第22話 今更か
奴隷商人達から奪った馬車を中心に食料や行商人から買って貰った武器や弾を依頼料として貰い受ける。そして行くのは自分達5人とエレナ、ついでに行商人である。
「あれ彼女達は」
「タナカはいなかったから知らないか、彼女達はあいつらに連れてかれたよ」
「………他にも村人も連れてかれてる」
「そうなのか、後リズ怪我は」
「大丈夫ですよタナカさん、問題ないです」
「ならいいんだが」
「そんなことより一番不安なのはあなたよタナカ」
かなり顔色が悪いらしいためか、ずっと心配されているが問題ないとしか言いようがない。
「いい薬があるから買いますか」
「いや大丈夫だから、それはそうとどうしてあなたまで」
「いやはや騎士団がまともに動けるようになりましたら、危険な道が少なくなり行商人の価値が落ちてきまして。なので懇意にしてくれる顧客を増やすために色々と、ね」
「行商人の価値が落ちるってどうして」
「簡単に言うと行商人が必要なのは回りが危険で物が買えない人な訳です。それが何かの要因で安全になってしまったら取り扱うものが少ない行商人より町まで出て買い物した方がいい買い物が出来ると思うようになってしまうのです。なのでそうなっても利用していただける懇意のお客様が必要なんです」
行商人も冒険者と同じように生き残りに必死なようであった。
「あなた方冒険者だって同じなのでは」
「まあそうだね」
「と言うわけで一緒にいかせて貰います、旅の最中なにか入り用なら私に」
と言うわけでこの7人でいくことになった。
色々と準備していたためか夜が明け朝になってしまっていた。
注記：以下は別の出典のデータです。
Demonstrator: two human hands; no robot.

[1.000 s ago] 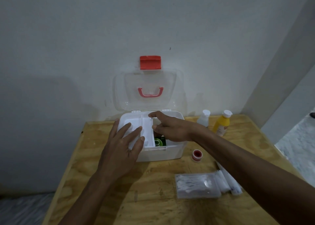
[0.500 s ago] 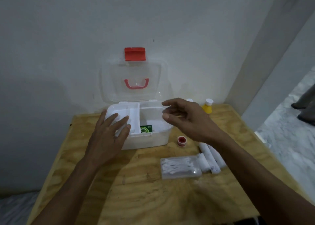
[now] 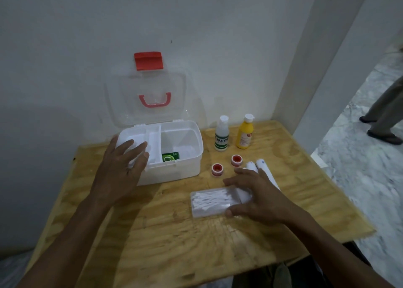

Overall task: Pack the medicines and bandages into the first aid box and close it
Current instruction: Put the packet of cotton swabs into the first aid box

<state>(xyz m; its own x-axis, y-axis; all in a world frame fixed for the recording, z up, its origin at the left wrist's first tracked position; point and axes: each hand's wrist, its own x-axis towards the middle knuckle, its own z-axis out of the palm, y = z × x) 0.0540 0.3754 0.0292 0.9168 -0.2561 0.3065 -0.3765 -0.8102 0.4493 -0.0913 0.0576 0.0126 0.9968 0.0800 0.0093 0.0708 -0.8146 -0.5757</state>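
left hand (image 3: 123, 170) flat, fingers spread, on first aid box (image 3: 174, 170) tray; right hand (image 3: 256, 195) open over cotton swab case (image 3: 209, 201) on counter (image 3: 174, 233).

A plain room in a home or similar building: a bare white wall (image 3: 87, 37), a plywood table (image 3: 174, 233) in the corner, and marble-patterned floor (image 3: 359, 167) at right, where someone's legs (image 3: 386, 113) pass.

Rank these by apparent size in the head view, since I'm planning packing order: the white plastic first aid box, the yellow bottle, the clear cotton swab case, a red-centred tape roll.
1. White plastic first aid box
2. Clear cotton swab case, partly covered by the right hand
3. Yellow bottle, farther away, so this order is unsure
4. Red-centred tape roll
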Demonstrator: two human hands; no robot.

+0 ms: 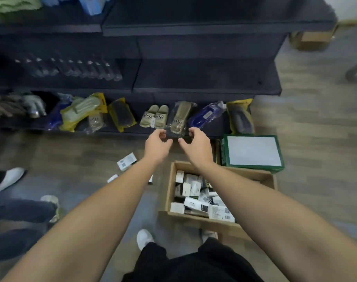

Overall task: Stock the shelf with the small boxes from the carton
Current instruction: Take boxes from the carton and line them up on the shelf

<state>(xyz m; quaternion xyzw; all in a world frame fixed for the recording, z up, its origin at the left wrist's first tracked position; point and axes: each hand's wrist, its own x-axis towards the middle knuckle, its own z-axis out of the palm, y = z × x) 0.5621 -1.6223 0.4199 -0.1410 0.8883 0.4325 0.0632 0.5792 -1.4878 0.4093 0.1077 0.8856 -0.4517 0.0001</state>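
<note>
Before dark shelving (206, 78), left hand (156, 144) and right hand (196, 144) reach out, fingers curled, holding nothing.

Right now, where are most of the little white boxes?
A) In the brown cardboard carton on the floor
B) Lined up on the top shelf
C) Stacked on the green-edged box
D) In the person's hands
A: the small boxes lie jumbled inside the open carton on the floor, below the right forearm; only a few loose boxes lie on the floor to its left.
</note>
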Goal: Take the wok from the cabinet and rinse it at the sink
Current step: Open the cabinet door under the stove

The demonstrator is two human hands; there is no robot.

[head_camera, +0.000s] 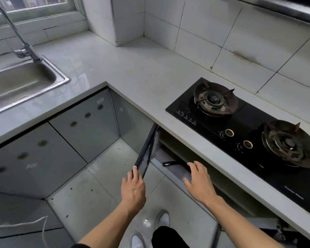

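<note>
Under the stove, the cabinet (170,140) stands open, its dark glass door (146,151) swung out towards me. My left hand (133,187) holds the door's lower edge. Inside, on the cabinet floor, a black handle of the wok (171,163) pokes out; the pan's body is hidden under the counter and behind my right hand (200,179). That hand hovers with fingers spread at the cabinet opening, just right of the handle, holding nothing. The steel sink (21,81) with its tall faucet (16,33) lies at the far left.
A black two-burner gas stove (249,136) sits in the white countertop (132,68) on the right. Grey glass cabinet doors (61,140) line the corner on the left. A white cord (25,224) trails at lower left. My shoes (161,219) stand on the tiled floor.
</note>
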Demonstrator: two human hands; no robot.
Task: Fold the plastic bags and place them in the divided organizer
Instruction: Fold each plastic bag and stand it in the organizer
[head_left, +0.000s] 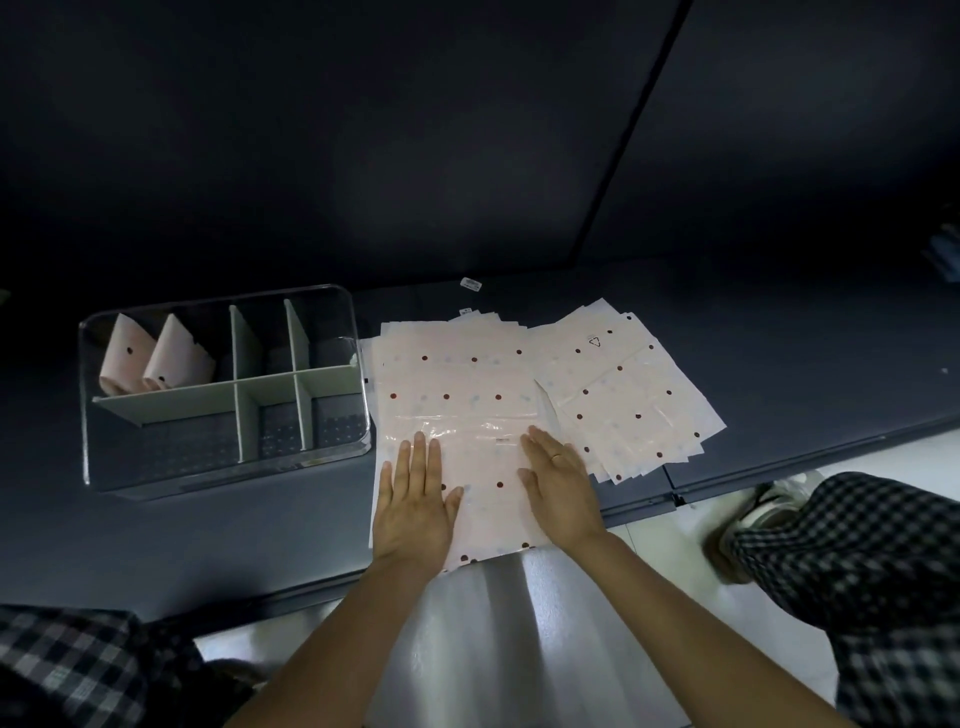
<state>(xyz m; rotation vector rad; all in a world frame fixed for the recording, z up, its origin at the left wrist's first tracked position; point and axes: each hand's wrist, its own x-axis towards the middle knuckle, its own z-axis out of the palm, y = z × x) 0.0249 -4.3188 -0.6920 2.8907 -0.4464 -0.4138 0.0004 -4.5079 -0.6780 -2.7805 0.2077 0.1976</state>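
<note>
Hands, left and right, lie spread flat (fingers straight) on the top bag, its long axis running away; organizer sits left, nearer the left hand.

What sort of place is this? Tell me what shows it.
Probably a plain indoor work surface set up for sorting, not a home kitchen: a dark low table, stacks of dotted plastic bags, a clear divided organizer, and pale tiled floor beneath.

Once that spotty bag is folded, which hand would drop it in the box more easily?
Probably the left hand: the divided organizer sits on its side, while the right hand lies toward the other pile of bags.
</note>
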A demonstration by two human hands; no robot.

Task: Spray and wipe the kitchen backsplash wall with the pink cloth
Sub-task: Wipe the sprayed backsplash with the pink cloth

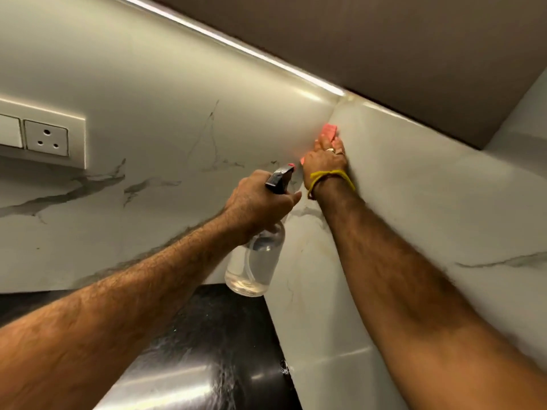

なので奴隷商人達とは1晩時間が空いてしまったが仕方ない、村人達に見送られて出発した。行商人から聞いた話だとここから3日程のところに聡明な貴族が切り盛りして大きくなりつつある町があるらしい。馬車には操作するエレナとイリア、荷台の方には自分とアルフ、リズ、メリベルの4人が乗っている。そして謎なのだが自分は寝かしつけられていた。
「いやなんで」
「………体調が悪そう」
「いやいや」
「タナカそんな顔で言われても説得力ないぞ」
「そうですよ、ゆっくり休んでいてください」
「特にタナカはポーションとか使えないわけだし」
そうなのだ、この体は元の世界の物を使っているため魔力が全くなく魔術はもちろんのこと、魔力に働きかけて回復力を高めるポーションすらただの液体でしかない。しかも魔術を使い起こされた魔力弾も防いだりすることはできないので不利である。一応数少ない利点として鑑定のスキルに引っ掛からないや魔力に働きかけて体を制御を奪うなどは無視できるのだが、そんな物を使える人とは関わりは基本的にはないので意味はない。
「分かったよ休んでる、あっ後聞きたいんだがこれ何」
袋にしまってある、グレネードのようなものを見せる。
「元の世界で見たことがあるんだけど」
「………さあ、けどこういうのならイリアの方が得意」
「なら後で聞くか」
「じゃあ後は寝てろよ」
グレネードのようなものを預け、目をつぶった。
手にいやな感触がして、手を見る。そこには血まみれのナイフが。そして死体、それは。
「っ」
「タナカ汗出てるぞ、大丈夫か」
「大丈夫、大丈夫」
「タナカ、お前、ナイフとか人殺したのは始めてか」
「あるわけないだろ」
「だよな」
「アルフは」
「ん、なんだ」
「アルフが始めて殺したのは」
「忘れた、けど大切な人を守るためだ、てそういう話じゃないか。まあでもなれたな殺らなきゃ殺られるわけだし、割りきるしかない」
「だよな、そうだよな、今更だよな」
これまでも銃を使い人を殺してきたのだ、はっきりいって今更である。
「それでも駄目ならこれだな」
瓶に入った液体を渡される。
「酒だ、あいつらの持ち物。これでも飲んで忘れるんだな」
「ありがと、でここは」
「暗くなったから夜営準備中、それで暇だから起こしに来たわけだ。そんじゃ早く来いよ」
アルフが馬車から降りる。
「今更か、今更だよな」
そう思うと少しずつだが手のいやな感覚が消える。それにともない空腹を感じ出す。なので馬車から出て火のそばによる。